### Prompt
The expected output is exactly the lines below, starting at the line with "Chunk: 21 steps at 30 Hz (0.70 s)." and ending at the line with "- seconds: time", both included; no other line belongs in it.

### Exercise material
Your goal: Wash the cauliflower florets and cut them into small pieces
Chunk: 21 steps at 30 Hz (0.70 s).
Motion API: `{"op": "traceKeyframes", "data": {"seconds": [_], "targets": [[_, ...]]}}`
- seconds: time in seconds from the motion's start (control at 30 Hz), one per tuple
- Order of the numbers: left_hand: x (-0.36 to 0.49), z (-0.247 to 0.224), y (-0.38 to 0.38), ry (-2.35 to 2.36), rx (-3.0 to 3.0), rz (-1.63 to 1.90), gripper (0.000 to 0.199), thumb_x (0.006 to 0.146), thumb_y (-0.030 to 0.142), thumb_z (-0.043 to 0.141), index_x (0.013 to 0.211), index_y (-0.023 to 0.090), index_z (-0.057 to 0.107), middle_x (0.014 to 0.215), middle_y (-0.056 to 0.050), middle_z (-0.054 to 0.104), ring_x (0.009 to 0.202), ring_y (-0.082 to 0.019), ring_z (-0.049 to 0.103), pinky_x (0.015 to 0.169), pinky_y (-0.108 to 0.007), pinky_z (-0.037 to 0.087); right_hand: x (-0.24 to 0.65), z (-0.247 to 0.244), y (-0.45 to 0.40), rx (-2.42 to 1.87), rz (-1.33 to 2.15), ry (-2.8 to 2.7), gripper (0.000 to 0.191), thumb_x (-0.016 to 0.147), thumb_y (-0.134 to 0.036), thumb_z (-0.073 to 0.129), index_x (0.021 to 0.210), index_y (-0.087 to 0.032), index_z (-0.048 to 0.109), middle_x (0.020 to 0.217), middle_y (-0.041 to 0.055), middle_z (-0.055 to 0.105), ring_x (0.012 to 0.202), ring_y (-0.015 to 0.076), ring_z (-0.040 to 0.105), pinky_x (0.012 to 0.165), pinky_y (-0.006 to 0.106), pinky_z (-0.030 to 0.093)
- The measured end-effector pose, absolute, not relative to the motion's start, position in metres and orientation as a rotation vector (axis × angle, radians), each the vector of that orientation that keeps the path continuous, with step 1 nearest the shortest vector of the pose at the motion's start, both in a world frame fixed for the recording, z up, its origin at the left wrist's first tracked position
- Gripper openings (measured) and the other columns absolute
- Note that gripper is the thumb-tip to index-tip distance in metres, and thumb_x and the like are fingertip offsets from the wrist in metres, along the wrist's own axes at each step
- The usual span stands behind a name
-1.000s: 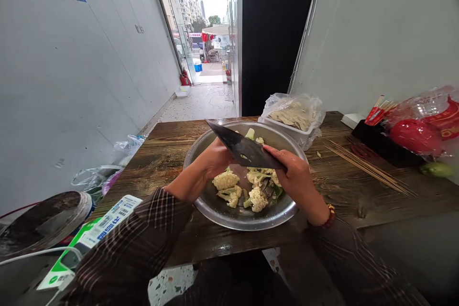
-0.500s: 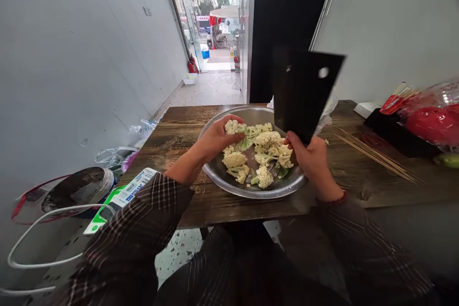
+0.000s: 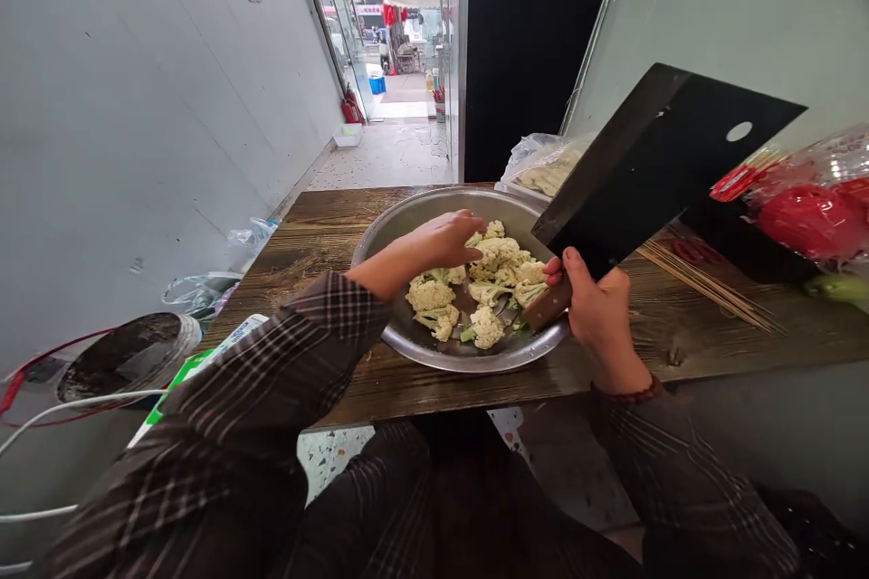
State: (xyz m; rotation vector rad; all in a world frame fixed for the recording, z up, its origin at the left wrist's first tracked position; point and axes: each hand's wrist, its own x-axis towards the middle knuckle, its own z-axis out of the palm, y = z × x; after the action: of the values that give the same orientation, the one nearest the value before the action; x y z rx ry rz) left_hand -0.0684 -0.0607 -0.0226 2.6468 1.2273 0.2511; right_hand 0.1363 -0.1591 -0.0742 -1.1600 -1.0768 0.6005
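A wide metal bowl (image 3: pixel 468 362) stands on the wooden table and holds several cauliflower pieces (image 3: pixel 430 293). Over the bowl's middle, my left hand (image 3: pixel 448 240) reaches down among the pieces at the back, its thumb and fingers apart, with nothing seen between them. At the bowl's right rim, my right hand (image 3: pixel 594 298) is wrapped round the wooden handle of a broad dark cleaver (image 3: pixel 652 154). The blade points up and to the right, clear of the cauliflower.
Behind the bowl lies a clear plastic bag (image 3: pixel 543 165) with pale contents. Thin wooden sticks (image 3: pixel 712 285) and red plastic-wrapped items (image 3: pixel 815 219) are at the right. A bucket (image 3: pixel 128 357) stands lower left, beside the table.
My left hand has let go of a cauliflower piece and moved right over the bowl. The cleaver has tilted over to the right in my right hand. The view has shifted slightly.
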Motion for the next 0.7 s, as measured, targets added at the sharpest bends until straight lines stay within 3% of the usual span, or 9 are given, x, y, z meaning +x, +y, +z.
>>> {"op": "traceKeyframes", "data": {"seconds": [0.13, 0.33, 0.5, 0.63, 0.7], "targets": [[-0.027, -0.038, -0.047, 1.209, 2.824, 0.081, 0.043, 0.079, 0.032, 0.061, 0.120, 0.016, 0.060, 0.118, -0.013, 0.059, 0.105, -0.028, 0.058, 0.089, -0.036, 0.044, 0.136, -0.073, -0.160, -1.189, 0.589, -1.100, 0.038, 0.084, -0.049, 0.060, 0.067, -0.016, 0.065, 0.062, 0.0039, 0.067, 0.055, 0.0138, 0.061, 0.057, 0.027, 0.049], [-0.006, -0.072, -0.040, 1.279, 2.825, 0.106, 0.044, 0.081, 0.025, 0.055, 0.123, 0.014, 0.056, 0.111, -0.017, 0.062, 0.102, -0.030, 0.060, 0.086, -0.039, 0.045, 0.134, -0.066, -0.165, -1.198, 0.595, -1.159, 0.038, 0.085, -0.048, 0.059, 0.067, -0.016, 0.069, 0.062, 0.0039, 0.068, 0.057, 0.0141, 0.061, 0.058, 0.027, 0.049], [-0.016, -0.072, -0.027, 1.337, 2.594, 0.275, 0.047, 0.074, 0.018, 0.058, 0.121, 0.023, 0.059, 0.099, -0.007, 0.066, 0.095, -0.024, 0.060, 0.083, -0.033, 0.045, 0.136, -0.065, -0.166, -1.217, 0.580, -1.177, 0.039, 0.086, -0.048, 0.058, 0.068, -0.016, 0.069, 0.061, 0.0037, 0.068, 0.057, 0.0145, 0.063, 0.059, 0.027, 0.050], [-0.038, -0.054, -0.028, 1.339, 2.166, 0.566, 0.040, 0.068, 0.021, 0.066, 0.108, 0.018, 0.065, 0.072, -0.001, 0.060, 0.073, -0.018, 0.058, 0.073, -0.031, 0.048, 0.136, -0.064, -0.166, -1.221, 0.587, -1.174, 0.040, 0.086, -0.049, 0.058, 0.068, -0.015, 0.069, 0.062, 0.0044, 0.069, 0.057, 0.0142, 0.062, 0.059, 0.026, 0.050], [-0.052, -0.043, -0.038, 1.231, 1.823, 0.734, 0.036, 0.070, 0.023, 0.066, 0.105, 0.016, 0.064, 0.071, -0.001, 0.059, 0.067, -0.016, 0.057, 0.068, -0.031, 0.051, 0.135, -0.065, -0.166, -1.214, 0.594, -1.166, 0.040, 0.085, -0.049, 0.058, 0.069, -0.015, 0.070, 0.064, 0.0050, 0.069, 0.057, 0.0144, 0.062, 0.059, 0.026, 0.050]]}}
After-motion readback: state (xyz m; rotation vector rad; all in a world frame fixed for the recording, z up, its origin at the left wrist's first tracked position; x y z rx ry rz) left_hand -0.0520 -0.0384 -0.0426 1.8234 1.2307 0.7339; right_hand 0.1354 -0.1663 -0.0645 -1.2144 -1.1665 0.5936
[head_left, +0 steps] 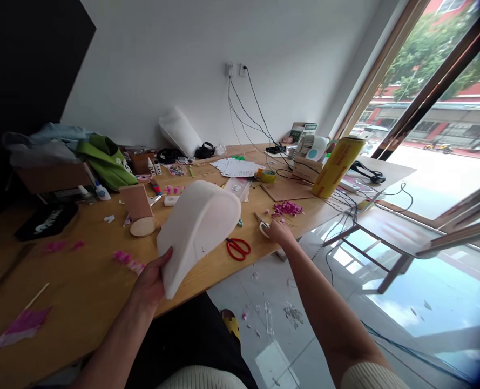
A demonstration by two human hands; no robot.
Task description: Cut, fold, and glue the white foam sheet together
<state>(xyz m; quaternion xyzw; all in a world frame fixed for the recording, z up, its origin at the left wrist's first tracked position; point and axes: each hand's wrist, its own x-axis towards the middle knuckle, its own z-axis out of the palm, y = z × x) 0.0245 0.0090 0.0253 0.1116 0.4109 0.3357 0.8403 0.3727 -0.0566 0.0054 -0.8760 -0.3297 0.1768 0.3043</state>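
Observation:
My left hand (153,281) grips the lower edge of a white foam-like sheet (185,227), bent over into a rounded teardrop loop and held tilted above the table's front edge. The thumb lies along its outer face. To the right, my right hand (280,232) is at the tabletop, its fingers closed at the handles of a pair of scissors (263,227) whose blades point away to the left. Part of the handles is hidden by the fingers. Red-handled pliers or snips (238,249) lie between the two hands. A pile of magenta petals (287,209) is just beyond my right hand.
Across the wooden table (81,302) are a yellow roll (339,167), papers (237,166), a wooden disc (143,227), glue bottles (102,191) and pink petals (128,261). Cables (256,119) hang from the wall. A wooden chair (389,232) stands at the right.

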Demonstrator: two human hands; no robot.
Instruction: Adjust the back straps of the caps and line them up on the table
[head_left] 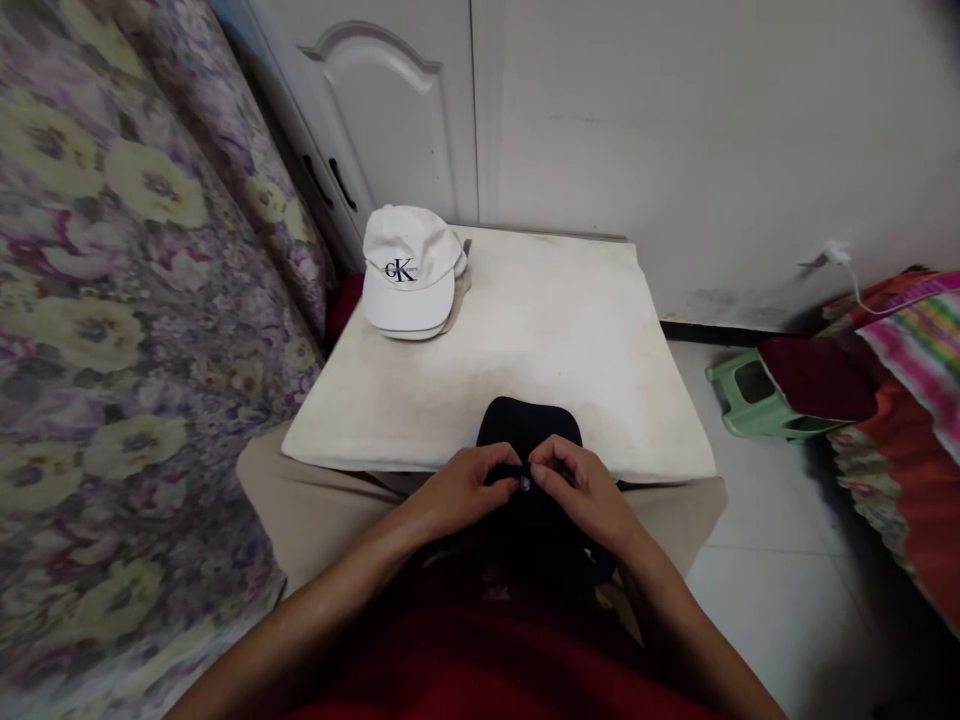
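Observation:
A black cap (529, 422) lies over the near edge of the table and my lap, its peak resting on the tabletop. My left hand (474, 488) is closed, thumb and fingers pinching the cap's dark strap near a small shiny metal buckle (525, 483). From the other side, the fingertips of my right hand (579, 488) pinch the same strap beside the buckle. Both hands nearly meet there. How the strap runs through the buckle is too small and dark to make out.
At the table's (555, 330) far left corner sits a white cap (409, 245) with black letters, apparently stacked on others. A floral curtain (142, 300) hangs at left. Behind the table are a white cabinet door (390, 110) and a wall. A green stool (757, 395) stands right.

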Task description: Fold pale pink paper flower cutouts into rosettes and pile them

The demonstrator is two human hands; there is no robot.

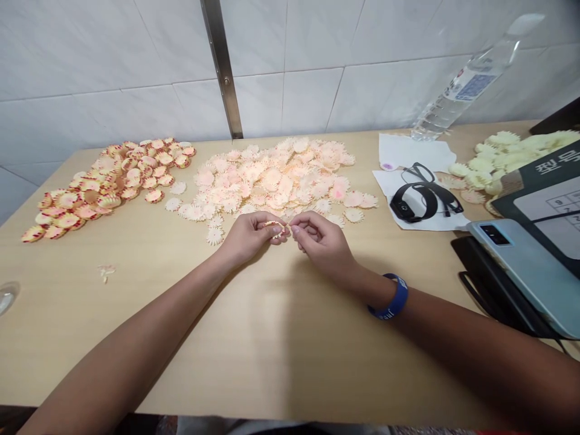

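Observation:
My left hand (pixel 254 237) is closed, with thumb and fingers gripping a small petal disc (pixel 277 225) that has a red-tipped, notched rim. My right hand (pixel 321 241) meets it from the other side, its thumb and fingertips pinched at the disc's edge. The curled fingers partly hide the disc. Just behind both hands spreads a heap of flat, pale pink petal discs (pixel 272 175) with jagged rims. To the left lies a pile of cupped petal discs (pixel 104 181) with red edges.
Small scraps (pixel 106 272) lie on the wooden table (pixel 217 362). At right are white papers (pixel 387 181) under a black wristband (pixel 408 208), a water bottle (pixel 466 84), pale yellow discs (pixel 502 154), a phone (pixel 530 266) on a black case and a dark green printed box (pixel 548 193). A tiled wall (pixel 308 78) stands behind.

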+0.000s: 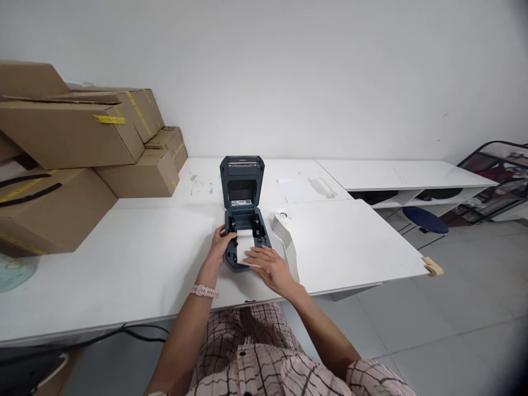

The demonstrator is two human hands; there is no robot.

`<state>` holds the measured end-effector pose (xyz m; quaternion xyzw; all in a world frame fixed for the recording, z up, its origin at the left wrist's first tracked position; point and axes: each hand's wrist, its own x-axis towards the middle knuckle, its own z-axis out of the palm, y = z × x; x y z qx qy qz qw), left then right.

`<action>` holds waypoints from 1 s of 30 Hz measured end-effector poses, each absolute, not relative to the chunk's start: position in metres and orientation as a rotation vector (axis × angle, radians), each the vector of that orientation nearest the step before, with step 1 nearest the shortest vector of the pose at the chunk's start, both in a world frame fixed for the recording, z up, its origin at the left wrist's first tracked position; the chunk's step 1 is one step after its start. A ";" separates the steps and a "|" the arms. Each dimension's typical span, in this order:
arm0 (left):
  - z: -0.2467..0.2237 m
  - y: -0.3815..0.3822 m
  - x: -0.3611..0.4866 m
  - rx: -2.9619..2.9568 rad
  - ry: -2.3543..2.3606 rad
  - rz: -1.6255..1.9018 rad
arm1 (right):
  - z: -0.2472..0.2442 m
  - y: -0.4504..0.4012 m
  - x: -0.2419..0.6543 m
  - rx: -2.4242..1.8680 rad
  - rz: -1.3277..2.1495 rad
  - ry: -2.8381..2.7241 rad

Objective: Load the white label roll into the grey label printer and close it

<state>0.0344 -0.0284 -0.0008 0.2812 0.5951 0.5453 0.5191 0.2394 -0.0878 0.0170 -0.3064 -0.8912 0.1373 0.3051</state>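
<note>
A dark label printer [242,192] stands on the white table with its lid raised. White label paper [245,242] lies inside its lower half, running toward the front edge. My left hand [218,243] holds the printer's left side, the thumb reaching over the rim near the paper. With fingers stretched out, my right hand [270,267] rests on the front part of the paper and the printer's right front corner. Right of the printer, a roll of white paper [282,216] has a loose strip [291,253] curling toward the table's front edge.
Cardboard boxes [74,132] are stacked on the left of the table [350,247]. A flat white sheet [292,190] lies behind the roll. To the right are a blue stool [425,219], open shelves and a black rack. Dark cables [136,331] hang below the table's front edge.
</note>
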 end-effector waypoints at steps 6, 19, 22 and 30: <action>0.000 -0.027 0.033 0.616 1.364 1.271 | 0.016 -0.088 0.251 -0.774 0.389 -2.344; 0.000 -0.025 0.037 0.622 1.377 1.258 | -0.004 -0.085 0.252 -0.737 0.292 -2.249; 0.002 -0.023 0.037 0.624 1.383 1.255 | -0.008 -0.087 0.252 -0.737 0.282 -2.289; 0.007 -0.083 0.058 0.781 1.480 1.314 | 0.066 -0.108 0.277 -0.601 0.666 -2.601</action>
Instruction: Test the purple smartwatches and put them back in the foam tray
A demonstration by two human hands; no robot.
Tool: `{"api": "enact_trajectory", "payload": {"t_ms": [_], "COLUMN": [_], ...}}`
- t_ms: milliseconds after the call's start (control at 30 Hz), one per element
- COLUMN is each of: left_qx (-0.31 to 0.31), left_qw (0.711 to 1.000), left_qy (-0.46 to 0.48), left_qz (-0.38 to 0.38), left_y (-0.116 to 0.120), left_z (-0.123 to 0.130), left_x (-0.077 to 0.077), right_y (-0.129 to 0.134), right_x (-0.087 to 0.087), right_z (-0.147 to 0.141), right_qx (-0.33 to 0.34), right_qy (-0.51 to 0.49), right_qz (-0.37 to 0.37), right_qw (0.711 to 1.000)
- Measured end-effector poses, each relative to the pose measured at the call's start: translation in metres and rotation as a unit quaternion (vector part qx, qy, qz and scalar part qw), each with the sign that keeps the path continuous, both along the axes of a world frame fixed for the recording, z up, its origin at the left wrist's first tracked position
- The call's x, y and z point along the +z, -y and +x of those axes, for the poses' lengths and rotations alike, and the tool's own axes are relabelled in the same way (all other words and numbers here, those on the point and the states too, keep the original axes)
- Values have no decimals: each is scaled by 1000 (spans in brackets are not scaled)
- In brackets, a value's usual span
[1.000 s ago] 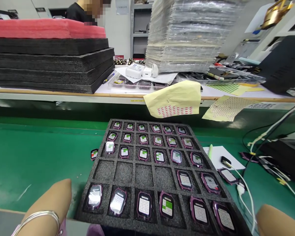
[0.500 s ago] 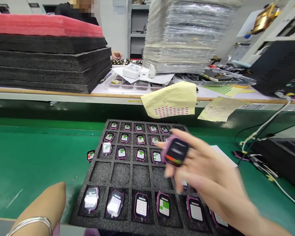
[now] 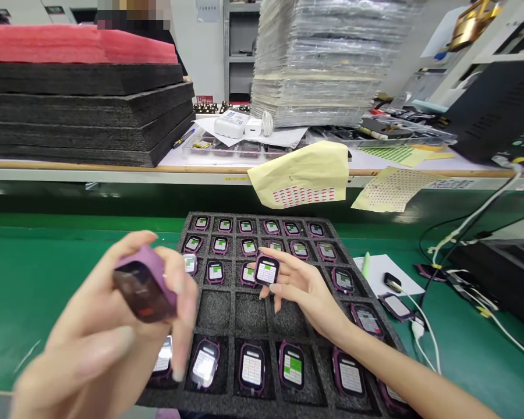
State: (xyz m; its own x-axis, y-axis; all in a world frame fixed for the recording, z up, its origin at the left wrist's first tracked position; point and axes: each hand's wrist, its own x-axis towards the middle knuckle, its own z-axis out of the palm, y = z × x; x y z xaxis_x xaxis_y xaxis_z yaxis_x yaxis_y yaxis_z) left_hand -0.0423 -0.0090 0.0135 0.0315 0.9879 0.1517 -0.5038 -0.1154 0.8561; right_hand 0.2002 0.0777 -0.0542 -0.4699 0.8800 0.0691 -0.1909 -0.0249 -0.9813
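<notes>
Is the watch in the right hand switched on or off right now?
On: the purple-cased smartwatch in the right hand is lit, showing a white grid with some green near the top.

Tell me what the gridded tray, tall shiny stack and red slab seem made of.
The gridded tray looks like matte dark foam, judging by its speckled grain. The tall shiny stack is probably thin clear plastic, given the glossy glints along its layers. The red slab may be foam or felt: dull, with a rough-looking side.
</notes>
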Motion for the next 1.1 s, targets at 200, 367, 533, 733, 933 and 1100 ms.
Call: {"api": "enact_trajectory", "payload": {"t_ms": [200, 367, 533, 733, 933, 1100], "left_qx": [-128, -149, -167, -182, -176, -172], "left_qw": [991, 988, 986, 983, 983, 982], "left_qy": [-11, -18, -22, -24, -49, -69], "left_qz": [-28, -32, -17, -18, -29, -33], "left_y": [-14, -23, -22, -23, -26, -30], "left_z": [38, 46, 48, 48, 50, 54], "left_x": [-13, -23, -22, -29, -32, -36], "right_y": [2, 3, 2, 3, 5, 4], "right_x": [-4, -4, -4, -4, -4, -4], "right_z": [-2, -1, -1, -2, -2, -3], "right_qx": [-22, -26, -21, -22, -55, -70], "right_qy": [30, 30, 25, 25, 48, 51], "right_qz": [14, 25, 19, 31, 36, 34], "right_qw": [999, 999, 999, 999, 997, 996]}}
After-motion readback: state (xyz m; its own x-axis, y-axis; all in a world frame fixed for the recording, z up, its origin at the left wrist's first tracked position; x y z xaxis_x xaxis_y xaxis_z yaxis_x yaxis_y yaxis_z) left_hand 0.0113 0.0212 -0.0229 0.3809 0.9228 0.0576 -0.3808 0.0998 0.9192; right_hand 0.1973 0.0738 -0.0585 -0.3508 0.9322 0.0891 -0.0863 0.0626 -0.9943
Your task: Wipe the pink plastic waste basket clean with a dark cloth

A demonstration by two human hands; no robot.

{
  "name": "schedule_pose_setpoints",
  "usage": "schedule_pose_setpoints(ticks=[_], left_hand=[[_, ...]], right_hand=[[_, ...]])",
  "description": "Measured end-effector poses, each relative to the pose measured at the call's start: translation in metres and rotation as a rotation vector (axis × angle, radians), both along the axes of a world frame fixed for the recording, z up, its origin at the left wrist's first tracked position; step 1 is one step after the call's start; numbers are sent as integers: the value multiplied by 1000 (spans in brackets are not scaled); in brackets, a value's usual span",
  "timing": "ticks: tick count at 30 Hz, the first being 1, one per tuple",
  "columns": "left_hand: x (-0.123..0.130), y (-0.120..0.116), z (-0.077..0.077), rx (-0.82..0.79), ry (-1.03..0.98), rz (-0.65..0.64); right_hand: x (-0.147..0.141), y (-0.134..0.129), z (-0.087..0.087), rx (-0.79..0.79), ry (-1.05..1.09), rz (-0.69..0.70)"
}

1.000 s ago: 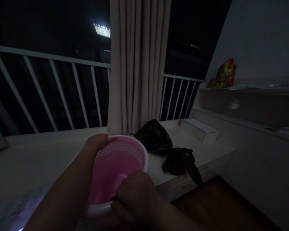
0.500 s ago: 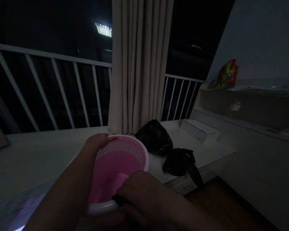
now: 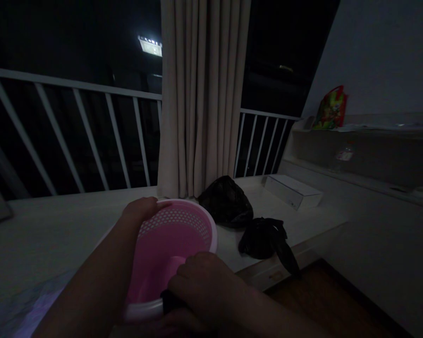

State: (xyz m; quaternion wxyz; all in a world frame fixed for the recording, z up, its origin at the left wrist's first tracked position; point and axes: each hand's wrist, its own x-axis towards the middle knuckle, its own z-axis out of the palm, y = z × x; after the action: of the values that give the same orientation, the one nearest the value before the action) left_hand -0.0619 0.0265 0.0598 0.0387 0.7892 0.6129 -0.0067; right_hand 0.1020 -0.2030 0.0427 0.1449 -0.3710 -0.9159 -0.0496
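Observation:
A pink plastic basket (image 3: pixel 162 249) with a pale rim and rows of holes in its wall tilts towards me; no contents show inside. My left hand (image 3: pixel 143 209) is closed over its far rim, and the left forearm hides the basket's left side. At the near rim my right hand (image 3: pixel 200 286) is closed on something black (image 3: pixel 171 302) that looks like a plastic bag, mostly hidden under the fingers. Two black plastic bags, a larger one (image 3: pixel 227 204) and a smaller knotted one (image 3: pixel 262 239), lie right of the basket on the pale ledge (image 3: pixel 74 225).
Behind the ledge hangs a beige curtain (image 3: pixel 200 94), with a white railing (image 3: pixel 82 88) beyond. A white box (image 3: pixel 294 190) lies at the ledge's right. Shelves on the right hold a red and green bag (image 3: pixel 332 109) and a clear bottle (image 3: pixel 344 155). The room is dim.
My right hand has shifted slightly left along the near rim with the black material. The left hand stays on the far rim; the view has moved a little.

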Motion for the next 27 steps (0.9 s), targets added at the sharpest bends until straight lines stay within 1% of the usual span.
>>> schedule_pose_setpoints(ticks=[3, 5, 8, 11, 13, 18, 20, 24, 27], left_hand=[[0, 1, -1, 3, -4, 1], [0, 1, -2, -12, -1, 1], [0, 2, -1, -12, 0, 1], [0, 3, -2, 7, 11, -5], [-2, 4, -4, 6, 10, -7], [-5, 7, -6, 9, -34, 14], [-4, 7, -6, 5, -48, 18], [-1, 4, -5, -5, -47, 15], [-1, 0, -2, -21, -35, 38]], right_hand=[[9, 5, -8, 35, 46, 18], [8, 5, -10, 44, 36, 1], [-6, 2, -11, 74, 27, -34], [-17, -1, -15, 107, 22, -32], [-14, 1, -19, 127, 24, -21], [3, 8, -29, 210, 39, 0], [-1, 8, -31, 224, 57, -1], [-19, 4, -33, 271, 101, -32], [-16, 5, -33, 278, 117, -17]])
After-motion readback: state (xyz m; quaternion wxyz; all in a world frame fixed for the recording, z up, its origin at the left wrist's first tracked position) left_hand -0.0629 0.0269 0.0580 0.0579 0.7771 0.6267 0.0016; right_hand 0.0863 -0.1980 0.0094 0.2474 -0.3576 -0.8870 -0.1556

### Response to this exercise
Chunk: 21 steps at 30 Hz (0.70 s).
Motion API: `{"op": "traceKeyframes", "data": {"seconds": [_], "targets": [[_, ...]]}}`
- seconds: time in seconds from the motion's start (control at 30 Hz), one per tuple

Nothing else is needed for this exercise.